How do I find the oblique asymptote of this function when $x\to-\infty$?

$\endgroup$
  • $\begingroup$ Double-check your algebra for the limit as $x\to\infty$. By algebra, $f(x)\approx -\dfrac5{2x}$ for $x$ large. $\endgroup$ – Ted Shifrin Dec 30 '17 at 6:22
  • $\begingroup$ @Ted I must've misread.

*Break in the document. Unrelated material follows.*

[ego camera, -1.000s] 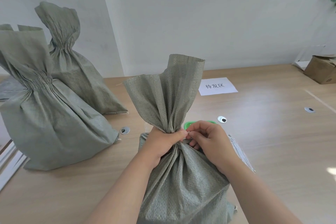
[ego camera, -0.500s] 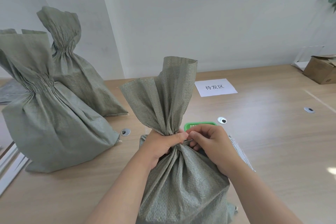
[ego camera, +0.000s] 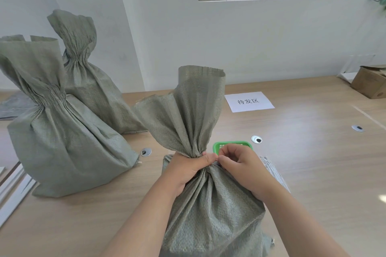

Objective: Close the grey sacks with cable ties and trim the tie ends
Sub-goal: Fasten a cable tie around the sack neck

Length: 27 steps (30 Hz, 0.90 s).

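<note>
A grey woven sack point(ego camera: 213, 210) stands on the wooden table point(ego camera: 313, 173) right in front of me, its top gathered into a neck. My left hand point(ego camera: 188, 168) grips that neck from the left. My right hand point(ego camera: 240, 165) has its fingers curled at the right side of the neck, pinching something small there; a cable tie is not plainly visible. A bundle of white cable ties point(ego camera: 275, 173) lies on the table behind my right wrist. Two more grey sacks, the near one point(ego camera: 58, 131) and the far one point(ego camera: 92, 85), stand at the left with cinched necks.
A green basket point(ego camera: 231, 145) sits just behind the sack, partly hidden by my right hand. A white paper label point(ego camera: 248, 101) lies further back. A cardboard box point(ego camera: 371, 83) is at the far right. Round metal grommets point(ego camera: 256, 139) dot the table.
The sack's open top has leaned slightly to the right and the view has shifted a little. Both hands stay at the neck, the right fingers working at it.
</note>
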### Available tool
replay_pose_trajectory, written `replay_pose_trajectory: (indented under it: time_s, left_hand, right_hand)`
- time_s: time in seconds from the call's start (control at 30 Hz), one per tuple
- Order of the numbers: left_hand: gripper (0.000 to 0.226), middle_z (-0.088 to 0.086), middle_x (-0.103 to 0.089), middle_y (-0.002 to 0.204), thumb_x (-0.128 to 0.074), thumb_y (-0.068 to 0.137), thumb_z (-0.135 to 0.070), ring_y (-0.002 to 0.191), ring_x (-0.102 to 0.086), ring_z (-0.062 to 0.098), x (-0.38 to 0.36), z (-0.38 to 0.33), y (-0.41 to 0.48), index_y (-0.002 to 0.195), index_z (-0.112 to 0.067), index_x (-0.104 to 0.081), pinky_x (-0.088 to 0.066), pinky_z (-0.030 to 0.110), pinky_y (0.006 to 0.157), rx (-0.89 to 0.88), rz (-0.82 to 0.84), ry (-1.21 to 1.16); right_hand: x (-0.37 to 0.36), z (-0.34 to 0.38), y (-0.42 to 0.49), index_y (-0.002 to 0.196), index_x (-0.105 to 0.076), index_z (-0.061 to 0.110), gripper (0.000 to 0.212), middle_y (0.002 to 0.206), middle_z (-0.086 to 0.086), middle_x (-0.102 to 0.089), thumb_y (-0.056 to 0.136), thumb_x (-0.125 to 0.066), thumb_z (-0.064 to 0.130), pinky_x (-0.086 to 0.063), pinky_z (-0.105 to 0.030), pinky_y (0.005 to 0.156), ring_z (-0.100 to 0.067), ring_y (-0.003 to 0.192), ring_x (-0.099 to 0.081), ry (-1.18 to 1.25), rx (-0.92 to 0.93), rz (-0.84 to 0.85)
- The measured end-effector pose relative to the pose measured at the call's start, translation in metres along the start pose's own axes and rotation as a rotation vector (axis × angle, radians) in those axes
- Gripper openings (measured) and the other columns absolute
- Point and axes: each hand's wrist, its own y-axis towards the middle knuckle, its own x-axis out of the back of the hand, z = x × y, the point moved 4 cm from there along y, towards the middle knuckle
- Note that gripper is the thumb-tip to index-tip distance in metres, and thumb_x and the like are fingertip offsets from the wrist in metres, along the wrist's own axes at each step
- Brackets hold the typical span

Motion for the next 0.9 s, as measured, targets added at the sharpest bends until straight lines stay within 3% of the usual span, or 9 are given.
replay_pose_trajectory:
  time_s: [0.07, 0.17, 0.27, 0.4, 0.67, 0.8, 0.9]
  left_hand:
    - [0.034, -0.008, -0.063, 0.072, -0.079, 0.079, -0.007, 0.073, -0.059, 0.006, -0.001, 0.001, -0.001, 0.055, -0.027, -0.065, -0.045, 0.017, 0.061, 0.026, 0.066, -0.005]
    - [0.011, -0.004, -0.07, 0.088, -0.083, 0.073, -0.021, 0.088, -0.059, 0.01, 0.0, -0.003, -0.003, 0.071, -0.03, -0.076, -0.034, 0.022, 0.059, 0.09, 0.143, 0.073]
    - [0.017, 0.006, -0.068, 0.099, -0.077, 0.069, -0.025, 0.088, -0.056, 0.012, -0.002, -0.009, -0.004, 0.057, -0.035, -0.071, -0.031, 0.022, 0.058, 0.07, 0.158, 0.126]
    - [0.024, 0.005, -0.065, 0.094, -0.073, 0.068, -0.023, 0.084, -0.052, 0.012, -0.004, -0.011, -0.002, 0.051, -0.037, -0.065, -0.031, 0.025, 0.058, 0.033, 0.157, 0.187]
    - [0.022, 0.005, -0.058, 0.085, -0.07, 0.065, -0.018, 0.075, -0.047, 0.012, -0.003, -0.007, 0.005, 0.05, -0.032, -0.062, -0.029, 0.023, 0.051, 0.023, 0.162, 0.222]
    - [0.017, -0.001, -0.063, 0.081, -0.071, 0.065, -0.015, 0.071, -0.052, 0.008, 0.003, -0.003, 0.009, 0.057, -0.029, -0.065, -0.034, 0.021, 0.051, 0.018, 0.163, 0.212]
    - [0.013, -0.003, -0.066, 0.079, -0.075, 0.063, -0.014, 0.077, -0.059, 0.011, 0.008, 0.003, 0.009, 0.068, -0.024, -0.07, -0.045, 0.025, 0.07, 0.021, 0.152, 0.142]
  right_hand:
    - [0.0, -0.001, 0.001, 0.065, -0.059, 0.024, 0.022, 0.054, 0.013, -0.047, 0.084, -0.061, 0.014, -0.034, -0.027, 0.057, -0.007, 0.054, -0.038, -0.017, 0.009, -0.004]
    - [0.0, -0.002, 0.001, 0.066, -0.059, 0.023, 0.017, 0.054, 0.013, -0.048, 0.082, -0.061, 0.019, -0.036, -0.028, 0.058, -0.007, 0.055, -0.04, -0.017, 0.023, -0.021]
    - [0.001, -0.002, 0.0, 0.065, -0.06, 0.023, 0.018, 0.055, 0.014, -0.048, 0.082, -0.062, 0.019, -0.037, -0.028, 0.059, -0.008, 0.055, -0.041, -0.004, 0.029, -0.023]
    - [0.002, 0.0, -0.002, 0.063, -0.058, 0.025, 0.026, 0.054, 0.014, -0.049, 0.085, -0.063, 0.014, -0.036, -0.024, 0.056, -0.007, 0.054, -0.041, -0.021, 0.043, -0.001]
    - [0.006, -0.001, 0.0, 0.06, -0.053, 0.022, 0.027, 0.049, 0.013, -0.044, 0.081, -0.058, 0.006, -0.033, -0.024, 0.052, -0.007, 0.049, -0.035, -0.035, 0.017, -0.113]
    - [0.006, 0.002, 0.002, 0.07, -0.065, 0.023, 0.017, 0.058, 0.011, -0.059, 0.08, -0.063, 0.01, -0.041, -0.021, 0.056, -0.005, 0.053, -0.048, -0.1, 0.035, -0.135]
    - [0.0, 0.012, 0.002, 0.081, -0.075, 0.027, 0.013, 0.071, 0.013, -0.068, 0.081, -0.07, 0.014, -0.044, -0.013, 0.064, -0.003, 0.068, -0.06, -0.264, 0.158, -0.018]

Thank you. $\endgroup$ – Melon Dec 30 '17 at 6:46
0
$\begingroup$

$$\lim_{x\rightarrow+\infty}f(x)=\lim_{x\rightarrow+\infty}\frac{-5}{x+\sqrt{x^2+5}}=0,$$ which says that $y=0$ is a horizontal asymptote for $x\rightarrow+\infty$.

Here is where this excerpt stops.